As Effingham County High School celebrates its prom tonight, the organizing committee wants it to be perfect.
But that extends far beyond just the perfect date or the perfect outfit.
ECHS hosted a number of activities all week to encourage students to abstain from drugs, alcohol and sexual activity on prom night. In fact, the Perfect PROMise campaign was part of the school’s year-long commitment to promote making safe and smart decisions.
"We have good students who try to do the right thing, but I think it helps to emphasize the importance of that not just at prom time, but all year," said junior class president Hannah Boyd.
To drive home that point, ECHS juniors and seniors got behind the wheel of a car that simulates the dangers of driving under the influence and driving while distracted. The "Arrive Alive" simulator from Unite International was on-campus for two days, thanks to a grant from the Peace Officers Association of Georgia and the Planters Telephone Foundation.
"With everything we do throughout the year, I think the safety message is across to our students, but the simulator and the Safe Prom program make them extra cautious," said ECHS teacher and prom committee chair Liz Allen. "The purpose is not to scare them. It’s to raise awareness."
The simulator car’s steering wheel and gas and brake pedals are connected to a computer, and a screen in front of the car displays the driver’s action. Each student receives a mock ticket for the violationscommitted.
In her simulation, ECHS junior Tyson Neurath texted while driving — with tragic results. She sped, swerved, drove on the wrong side of the road and ultimately hit a child who was crossing the street.
"You’re looking at the phone, so you don’t even see the person until it’s too late," said Neurath, a member of the prom committee. "It’s very scary that you have barely any control."
The issue of distracted driving is important to Neurath, who gave a speech on that subject last year to the Rotary Club of Effingham County.

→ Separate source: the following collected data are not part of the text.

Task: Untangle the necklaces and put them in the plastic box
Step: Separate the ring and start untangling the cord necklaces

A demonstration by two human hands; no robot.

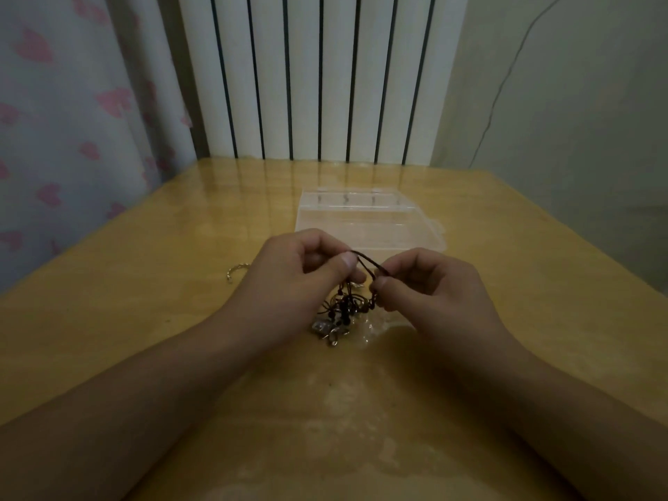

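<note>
— What's around me here?
— My glossy wooden table (144, 301), a white radiator (321, 77) behind it.
— And the sides?
— Heart-print curtain (65, 121) left, plain wall (564, 121) right, dim light.

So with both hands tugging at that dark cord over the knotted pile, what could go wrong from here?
Two risks, as I judge it. The left hand and right hand pinch the dark brown cord taut; pulling apart could tighten the knotted bundle of beads and silvery charms below. Lifting may also drag loose pieces across the glossy wooden table. The clear plastic box looks shut, so one hand must let go first.
</note>
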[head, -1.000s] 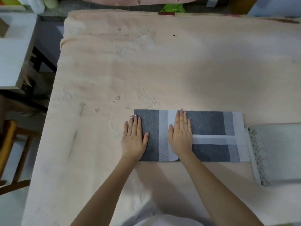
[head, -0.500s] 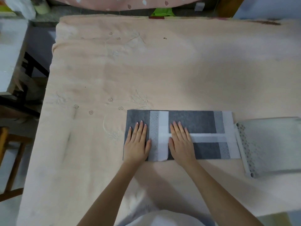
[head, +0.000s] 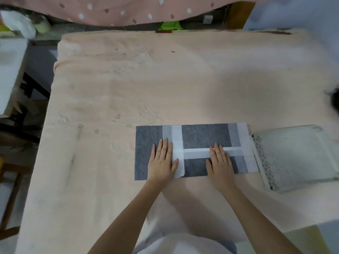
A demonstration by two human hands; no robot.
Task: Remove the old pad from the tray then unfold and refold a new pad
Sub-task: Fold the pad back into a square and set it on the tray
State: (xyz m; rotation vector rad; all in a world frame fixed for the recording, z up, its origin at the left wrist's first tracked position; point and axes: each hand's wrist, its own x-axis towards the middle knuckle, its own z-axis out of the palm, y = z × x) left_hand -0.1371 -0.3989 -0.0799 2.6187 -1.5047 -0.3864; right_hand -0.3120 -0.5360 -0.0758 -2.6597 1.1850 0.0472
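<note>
1. Pad [head: 201, 136], grey with white bands, lies folded into a long strip on the peach blanket [head: 165, 79], its right end just beside the tray [head: 326, 143].
2. Tray is pale, with a row of holes along its left wall; nothing clearly lies inside it.
3. Left hand [head: 162, 160] presses flat on the pad's left part, fingers extended, gripping nothing.
4. Right hand [head: 220, 162] lies flat right of centre, fingers extended over the white cross band.
</note>
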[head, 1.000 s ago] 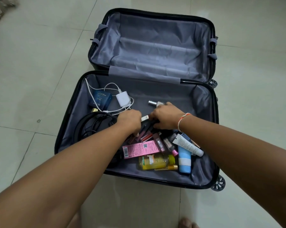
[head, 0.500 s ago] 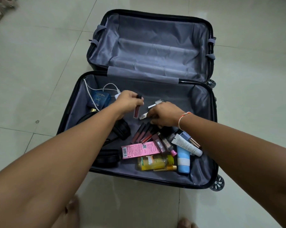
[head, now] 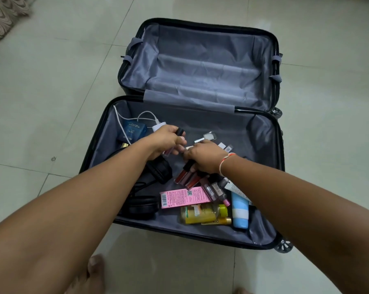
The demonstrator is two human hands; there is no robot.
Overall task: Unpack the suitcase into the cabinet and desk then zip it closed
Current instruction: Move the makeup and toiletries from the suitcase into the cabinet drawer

She said she was inspired by television public-service announcements depicting the dangers of texting while driving.
"It’s not worth taking someone else’s life just because you want to respond to a text message," Neurath said.
While Neurath said she never texts while driving, classmate Sara Mondello admitted she has.
"Not anymore," Mondello said after she T-boned another car in the simulator. "I feel a lot different now about texting and driving."
Storn Olson, a driving awareness instructor for Unite International, said he takes the simulator to high schools, colleges and military installations all over the country, and it is always an eye-opener for the participants.
"They will hop out of the car and proclaim, ‘I’m never going to do that again.’ That’s the key," Olson said.
He added, "It definitely starts a peer conversation, because the students talk about the citations they received and how much trouble they would be in."
Along with the simulations of texting and driving, several other students experienced the dangers of driving under the influence of alcohol.
Stewart Hamilton’s citation included swerving, failing to stop and driving on the wrong side of the road, but that was just the beginning. He was cited for vehicular manslaughter after hitting a simulated pedestrian.
"When you’re driving (the simulator), you think you have control – but you really don’t," Hamilton said.
Driver safety hits particularly close to home for ECHS students, who have mourned the loss of several schoolmates in car crashes over the past two years.
"These kids have had a rough couple years. They have been through a lot with the tragedies we’ve had," Allen said.
"After all that’s happened at Effingham, I’d like to think students will think their decisions through," Neurath said.